Thanks for the PR. However, I think what that bit of the spec is actually talking about is what to do when the reader schema differs from the writer schema. So it is saying that when a writer schema was able to write some field that the reader schema doesn't know about, the written field is discarded by the reader.

The following section in the "Encoding and Evolution" chapter of Kleppman's DDIA explains it pretty well...

With Avro, when an application wants to encode some data (to write it to a file or database, to send it over the network, etc.), it encodes the data using whatever version of the schema it knows about—for example, that schema may be compiled into the application. This is known as the writer’s schema.

When an application wants to decode some data (read it from a file or database, receive it from the network, etc.), it is expecting the data to be in some schema, which is known as the reader’s schema. That is the schema the application code is relying on—code may have been generated from that schema during the application’s build process.

The key idea with Avro is that the writer’s schema and the reader’s schema don’t have to be the same—they only need to be compatible. When data is decoded (read), the Avro library resolves the differences by looking at the writer’s schema and the reader’s schema side by side and translating the data from the writer’s schema into the reader’s schema. The Avro specification [20] defines exactly how this resolution works, and it is illustrated in Figure 4-6.

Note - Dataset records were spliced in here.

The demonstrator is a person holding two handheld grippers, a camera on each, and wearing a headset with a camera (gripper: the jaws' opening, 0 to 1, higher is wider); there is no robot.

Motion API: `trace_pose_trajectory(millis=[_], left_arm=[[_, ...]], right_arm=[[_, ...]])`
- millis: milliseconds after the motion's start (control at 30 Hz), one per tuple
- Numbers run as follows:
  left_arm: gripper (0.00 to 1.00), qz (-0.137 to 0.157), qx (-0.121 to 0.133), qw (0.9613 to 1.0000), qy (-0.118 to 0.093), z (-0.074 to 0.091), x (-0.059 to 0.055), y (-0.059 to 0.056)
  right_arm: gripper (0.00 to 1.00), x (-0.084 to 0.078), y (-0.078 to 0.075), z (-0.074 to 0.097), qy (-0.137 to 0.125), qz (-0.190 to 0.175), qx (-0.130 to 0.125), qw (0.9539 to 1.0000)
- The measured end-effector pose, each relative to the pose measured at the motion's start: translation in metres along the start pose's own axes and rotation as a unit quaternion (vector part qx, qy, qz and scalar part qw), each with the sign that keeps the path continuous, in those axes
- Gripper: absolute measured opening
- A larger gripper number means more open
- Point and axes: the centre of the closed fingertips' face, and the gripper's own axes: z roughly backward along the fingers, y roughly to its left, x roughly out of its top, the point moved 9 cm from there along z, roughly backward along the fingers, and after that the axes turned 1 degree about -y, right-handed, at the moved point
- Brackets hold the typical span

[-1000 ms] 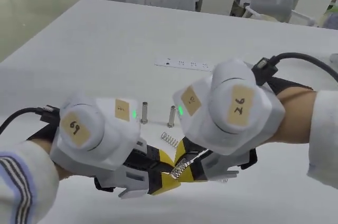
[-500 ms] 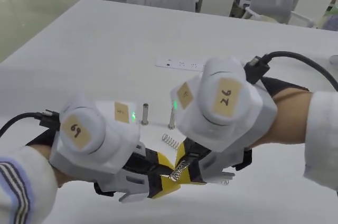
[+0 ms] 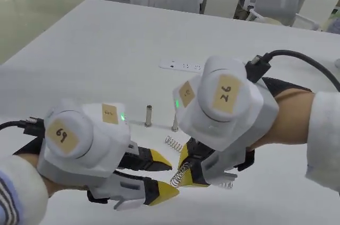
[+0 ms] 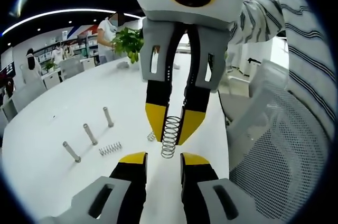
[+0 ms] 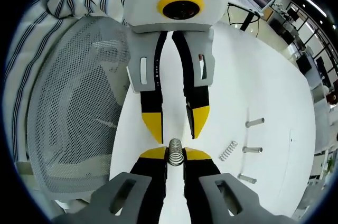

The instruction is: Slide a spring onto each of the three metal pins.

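We clamp the spring (image 4: 170, 137) in our right gripper (image 5: 176, 156), coil axis running along its jaws toward our left gripper (image 4: 161, 159), which gapes empty. The upright pins (image 5: 252, 150) wait off the right gripper's right side.

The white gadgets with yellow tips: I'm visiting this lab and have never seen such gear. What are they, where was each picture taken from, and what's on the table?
They are hand-held tongs, one in each of a person's hands; no robot is involved. The wide picture comes from a camera on the person's head. The two round pictures come from a camera riding on each tool, looking along its jaws. On the white table stand three metal pins, with a loose spring lying beside them. The right tongs are shut on a spring; the left tongs are open, facing it.
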Motion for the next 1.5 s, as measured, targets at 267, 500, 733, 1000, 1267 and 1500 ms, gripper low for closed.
trace_pose_trajectory(millis=[267, 500, 733, 1000, 1267, 1500], left_arm=[[0.49, 0.036, 0.051, 0.9980, -0.005, 0.009, -0.013, 0.013], [0.60, 0.059, 0.080, 0.9950, -0.006, 0.018, -0.016, 0.020], [0.85, 0.070, 0.120, 0.9903, -0.011, 0.027, -0.021, 0.028], [0.98, 0.105, 0.148, 0.9833, 0.007, 0.032, -0.031, 0.032], [0.98, 0.113, 0.152, 0.9819, 0.004, 0.036, -0.034, 0.032], [0.98, 0.125, 0.155, 0.9797, -0.016, 0.041, -0.032, 0.035]], right_arm=[[0.07, -0.008, -0.006, 0.005, 0.007, -0.015, 0.005, 0.9999], [0.07, -0.013, -0.012, 0.010, 0.012, -0.021, -0.002, 0.9997], [0.07, -0.017, -0.019, 0.013, 0.017, -0.028, -0.002, 0.9995], [0.07, -0.017, -0.026, 0.016, 0.021, -0.033, -0.003, 0.9992], [0.08, -0.018, -0.033, 0.020, 0.025, -0.073, 0.013, 0.9970], [0.08, -0.015, -0.049, 0.029, 0.036, -0.059, 0.002, 0.9976]])
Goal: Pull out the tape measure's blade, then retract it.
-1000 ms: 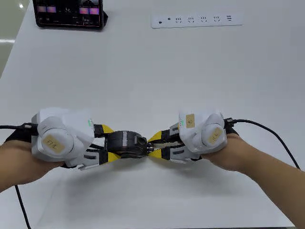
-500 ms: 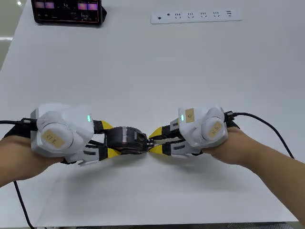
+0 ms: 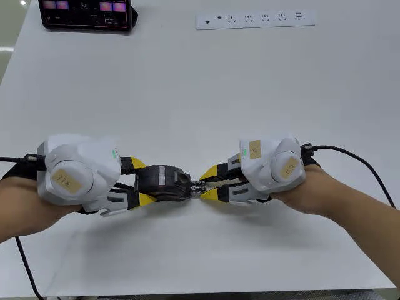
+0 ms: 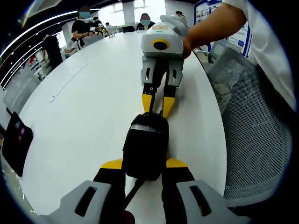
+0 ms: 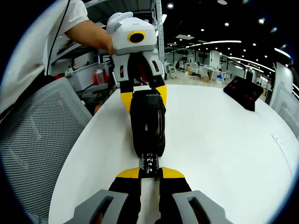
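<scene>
A black tape measure [image 3: 162, 182] lies on the white table [image 3: 206, 94] near its front edge. My left gripper [image 3: 139, 182] is shut on the case [image 4: 145, 144] from the left. My right gripper [image 3: 209, 183] is shut on the blade's tip [image 5: 150, 164], where a short black stretch with white numerals shows outside the case [image 5: 147, 120]. The two grippers face each other across the tape measure. In the left gripper view the right gripper [image 4: 159, 103] meets the case's far end. The left gripper [image 5: 142, 95] holds the far end of the case in the right gripper view.
A white power strip [image 3: 255, 19] lies at the table's far edge, and a dark tablet [image 3: 85, 14] stands at the far left. A mesh chair [image 4: 252, 121] sits beside the table. People sit at the table's far end [image 4: 117, 21]. A black cable [image 3: 350, 164] trails from the right gripper.
The right gripper has moved slightly right, away from the case, and a short bit of blade now shows between case and jaws. The left gripper holds the case still.
</scene>
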`<state>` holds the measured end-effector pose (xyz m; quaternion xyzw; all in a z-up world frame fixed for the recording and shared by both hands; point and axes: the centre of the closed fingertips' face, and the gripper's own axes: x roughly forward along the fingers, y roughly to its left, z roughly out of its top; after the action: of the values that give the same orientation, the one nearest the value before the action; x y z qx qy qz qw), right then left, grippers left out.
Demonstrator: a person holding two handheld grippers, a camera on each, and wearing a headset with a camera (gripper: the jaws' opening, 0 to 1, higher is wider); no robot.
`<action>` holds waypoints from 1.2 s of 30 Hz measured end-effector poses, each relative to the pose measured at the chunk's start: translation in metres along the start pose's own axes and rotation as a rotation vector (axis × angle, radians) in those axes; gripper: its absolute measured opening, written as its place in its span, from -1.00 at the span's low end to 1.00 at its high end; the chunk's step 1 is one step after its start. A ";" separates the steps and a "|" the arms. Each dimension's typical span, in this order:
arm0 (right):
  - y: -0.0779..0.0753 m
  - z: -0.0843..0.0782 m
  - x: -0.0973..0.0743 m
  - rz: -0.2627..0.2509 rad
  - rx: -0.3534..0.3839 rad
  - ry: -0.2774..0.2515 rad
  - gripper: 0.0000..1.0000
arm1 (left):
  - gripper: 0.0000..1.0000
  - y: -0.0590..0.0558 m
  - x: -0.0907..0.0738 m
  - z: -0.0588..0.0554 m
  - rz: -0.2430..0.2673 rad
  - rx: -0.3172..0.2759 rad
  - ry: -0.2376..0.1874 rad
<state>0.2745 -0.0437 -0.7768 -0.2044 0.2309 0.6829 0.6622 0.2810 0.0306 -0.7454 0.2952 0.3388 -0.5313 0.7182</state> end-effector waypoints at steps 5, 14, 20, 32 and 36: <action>0.001 -0.005 -0.006 -0.007 0.001 0.012 -0.79 | -0.53 -0.001 -0.001 0.001 0.000 -0.001 0.000; 0.002 -0.013 -0.018 -0.018 0.009 0.027 -0.79 | -0.53 -0.001 -0.001 0.002 0.001 0.000 0.001; 0.002 -0.017 -0.024 -0.021 0.014 0.034 -0.80 | -0.53 -0.002 -0.001 0.002 0.000 0.002 0.004; 0.003 -0.028 -0.038 -0.027 0.017 0.056 -0.80 | -0.53 -0.001 -0.001 0.002 -0.001 0.005 0.006; 0.004 -0.031 -0.042 -0.028 0.014 0.064 -0.80 | -0.53 -0.001 -0.001 0.002 -0.001 0.004 0.007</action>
<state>0.2714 -0.0962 -0.7770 -0.2249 0.2537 0.6649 0.6655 0.2800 0.0292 -0.7436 0.2985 0.3402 -0.5312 0.7163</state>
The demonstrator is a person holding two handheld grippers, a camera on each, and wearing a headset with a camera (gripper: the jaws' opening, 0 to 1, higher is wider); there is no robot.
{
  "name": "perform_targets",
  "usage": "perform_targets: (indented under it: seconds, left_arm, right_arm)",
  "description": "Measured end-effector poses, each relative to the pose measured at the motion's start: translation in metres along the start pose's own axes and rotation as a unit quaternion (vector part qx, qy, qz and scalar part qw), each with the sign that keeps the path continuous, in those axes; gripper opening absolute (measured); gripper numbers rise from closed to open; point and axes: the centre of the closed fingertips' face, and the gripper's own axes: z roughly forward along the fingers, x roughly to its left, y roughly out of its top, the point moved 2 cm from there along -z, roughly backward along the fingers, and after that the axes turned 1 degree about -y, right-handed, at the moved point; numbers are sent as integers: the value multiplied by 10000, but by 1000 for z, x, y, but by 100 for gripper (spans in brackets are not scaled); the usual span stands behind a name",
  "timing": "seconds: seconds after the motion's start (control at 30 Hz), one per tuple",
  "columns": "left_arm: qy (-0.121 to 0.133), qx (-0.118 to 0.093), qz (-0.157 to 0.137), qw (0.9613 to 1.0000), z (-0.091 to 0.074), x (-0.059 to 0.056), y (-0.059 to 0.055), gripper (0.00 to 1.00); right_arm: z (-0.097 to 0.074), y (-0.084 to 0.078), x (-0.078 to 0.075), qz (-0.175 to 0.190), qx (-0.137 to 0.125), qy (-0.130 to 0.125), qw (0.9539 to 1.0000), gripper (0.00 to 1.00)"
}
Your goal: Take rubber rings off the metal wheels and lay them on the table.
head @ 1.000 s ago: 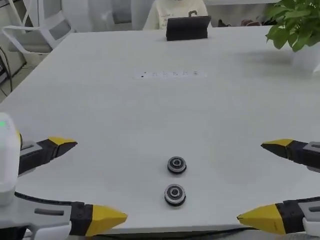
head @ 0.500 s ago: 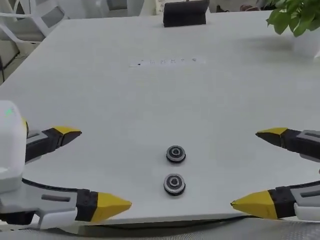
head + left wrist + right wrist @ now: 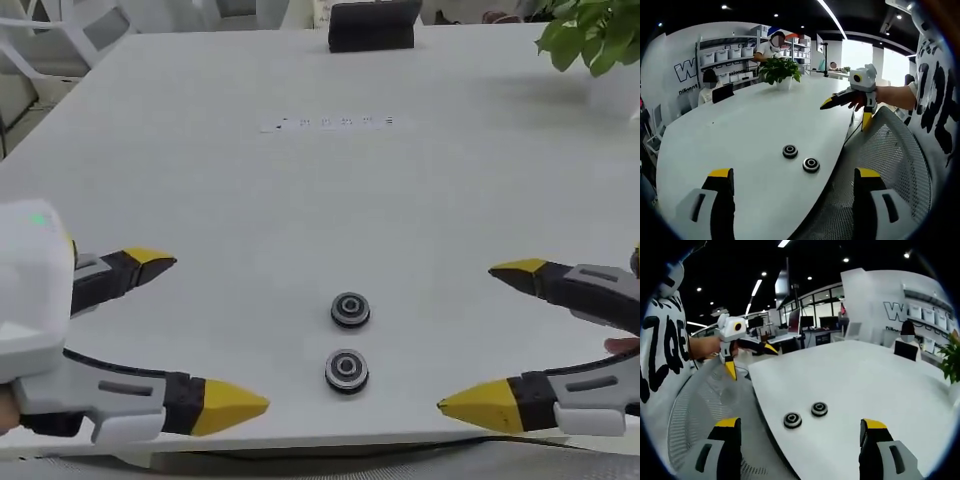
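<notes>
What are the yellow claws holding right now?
Nothing. The left gripper and right gripper are both open and empty. The far wheel and near wheel lie on the table between them.

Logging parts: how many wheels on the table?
2. The near wheel lies by the front edge of the table; the far wheel sits just behind it, not touching. Nothing seems hidden.

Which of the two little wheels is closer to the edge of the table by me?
The lower wheel in the head view; the other wheel lies farther in.

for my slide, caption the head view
Open left gripper and right gripper flank two metal wheels on a white table.
</notes>
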Motion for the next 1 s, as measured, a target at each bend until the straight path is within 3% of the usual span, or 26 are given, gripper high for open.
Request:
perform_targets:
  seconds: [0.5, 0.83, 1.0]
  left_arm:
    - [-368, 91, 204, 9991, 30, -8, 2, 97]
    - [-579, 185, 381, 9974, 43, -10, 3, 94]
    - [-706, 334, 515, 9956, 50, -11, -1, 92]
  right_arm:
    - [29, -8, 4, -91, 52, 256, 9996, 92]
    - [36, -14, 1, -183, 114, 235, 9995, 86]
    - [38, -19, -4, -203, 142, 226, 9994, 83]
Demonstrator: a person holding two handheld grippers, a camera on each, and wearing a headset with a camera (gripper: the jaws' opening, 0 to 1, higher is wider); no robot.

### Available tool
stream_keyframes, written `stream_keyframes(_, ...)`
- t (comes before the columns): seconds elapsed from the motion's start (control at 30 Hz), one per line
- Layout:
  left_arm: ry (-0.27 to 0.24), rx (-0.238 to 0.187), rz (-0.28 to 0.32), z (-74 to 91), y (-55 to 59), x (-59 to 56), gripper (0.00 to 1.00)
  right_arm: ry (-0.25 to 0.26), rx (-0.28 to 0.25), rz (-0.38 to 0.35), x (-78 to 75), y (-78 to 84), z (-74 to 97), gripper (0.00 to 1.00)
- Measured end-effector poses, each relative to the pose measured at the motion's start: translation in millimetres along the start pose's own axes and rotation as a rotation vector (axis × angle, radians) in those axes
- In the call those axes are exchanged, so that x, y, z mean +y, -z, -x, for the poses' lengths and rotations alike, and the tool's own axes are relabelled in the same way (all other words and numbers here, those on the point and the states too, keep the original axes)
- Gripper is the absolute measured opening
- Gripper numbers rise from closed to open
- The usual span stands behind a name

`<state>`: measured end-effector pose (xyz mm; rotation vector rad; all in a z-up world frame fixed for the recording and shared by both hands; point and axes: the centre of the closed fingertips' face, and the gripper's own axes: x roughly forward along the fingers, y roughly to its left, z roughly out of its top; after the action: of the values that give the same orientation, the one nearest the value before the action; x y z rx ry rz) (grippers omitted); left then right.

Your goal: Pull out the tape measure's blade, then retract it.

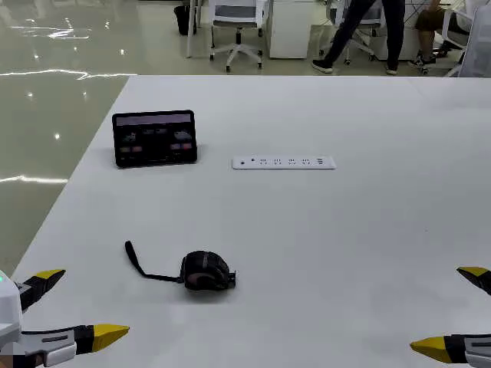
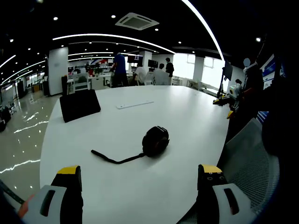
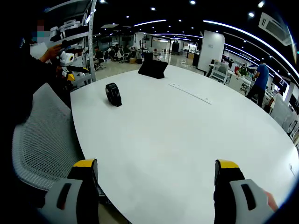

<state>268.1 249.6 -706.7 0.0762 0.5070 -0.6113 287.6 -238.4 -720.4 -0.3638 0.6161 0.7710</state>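
A black tape measure (image 1: 205,271) lies on the white table (image 1: 345,230) with its black wrist strap (image 1: 142,264) trailing to the left; its blade is fully inside. It sits a short way ahead of my left gripper (image 1: 75,305), which is open at the lower left edge with yellow tips. In the left gripper view the tape measure (image 2: 155,140) rests beyond the open jaws of the left gripper (image 2: 140,175). My right gripper (image 1: 456,310) is open at the lower right, far from the tape measure (image 3: 113,94), which appears at upper left in its view.
A dark tablet (image 1: 154,139) stands propped at the back left. A white power strip (image 1: 284,162) lies behind the table's middle. Office chairs (image 1: 238,31) and a walking person (image 1: 364,31) are beyond the far edge. A mesh chair (image 3: 42,140) stands by the near edge.
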Motion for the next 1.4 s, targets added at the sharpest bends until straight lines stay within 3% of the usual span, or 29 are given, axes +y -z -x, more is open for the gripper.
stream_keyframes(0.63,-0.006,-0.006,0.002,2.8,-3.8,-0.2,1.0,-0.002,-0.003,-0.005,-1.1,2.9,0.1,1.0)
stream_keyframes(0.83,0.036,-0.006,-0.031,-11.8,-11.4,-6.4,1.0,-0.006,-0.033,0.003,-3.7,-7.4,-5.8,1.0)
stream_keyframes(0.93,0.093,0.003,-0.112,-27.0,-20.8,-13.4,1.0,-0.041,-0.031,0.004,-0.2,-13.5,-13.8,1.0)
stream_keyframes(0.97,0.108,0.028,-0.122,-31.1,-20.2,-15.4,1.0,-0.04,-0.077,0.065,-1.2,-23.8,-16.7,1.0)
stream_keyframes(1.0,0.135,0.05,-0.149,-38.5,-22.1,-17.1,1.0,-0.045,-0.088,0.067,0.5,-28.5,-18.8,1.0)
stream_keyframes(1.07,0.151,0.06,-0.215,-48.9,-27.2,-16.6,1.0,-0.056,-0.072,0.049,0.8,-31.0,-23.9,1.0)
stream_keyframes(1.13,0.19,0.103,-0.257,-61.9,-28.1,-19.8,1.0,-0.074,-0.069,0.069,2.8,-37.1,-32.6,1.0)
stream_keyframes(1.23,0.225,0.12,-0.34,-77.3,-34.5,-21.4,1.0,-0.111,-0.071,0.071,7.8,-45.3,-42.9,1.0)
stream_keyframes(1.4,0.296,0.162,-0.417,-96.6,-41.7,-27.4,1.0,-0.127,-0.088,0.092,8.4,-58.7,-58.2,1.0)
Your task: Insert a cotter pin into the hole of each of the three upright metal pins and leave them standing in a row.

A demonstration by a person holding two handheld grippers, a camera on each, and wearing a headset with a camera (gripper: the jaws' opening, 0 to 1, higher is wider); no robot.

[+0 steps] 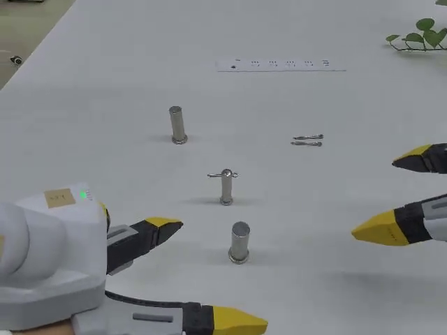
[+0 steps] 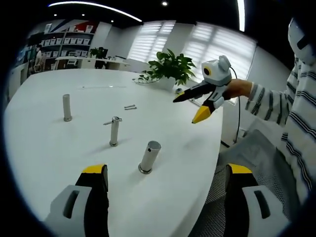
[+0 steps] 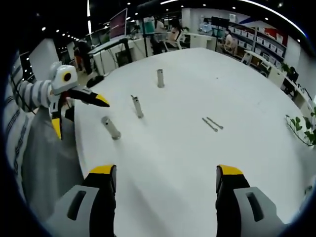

For example, it’s no problem if the writer’s schema and the reader’s schema have their fields in a different order, because the schema resolution matches up the fields by field name. If the code reading the data encounters a field that appears in the writer’s schema but not in the reader’s schema, it is ignored. If the code reading the data expects some field, but the writer’s schema does not contain a field of that name, it is filled in with a default value declared in the reader’s schema.

Martin Kleppman, Designing Data Intensive Applications

An alternative approach you can take is to use select-keys on the object you want to write to ensure there are no unexpected fields in there.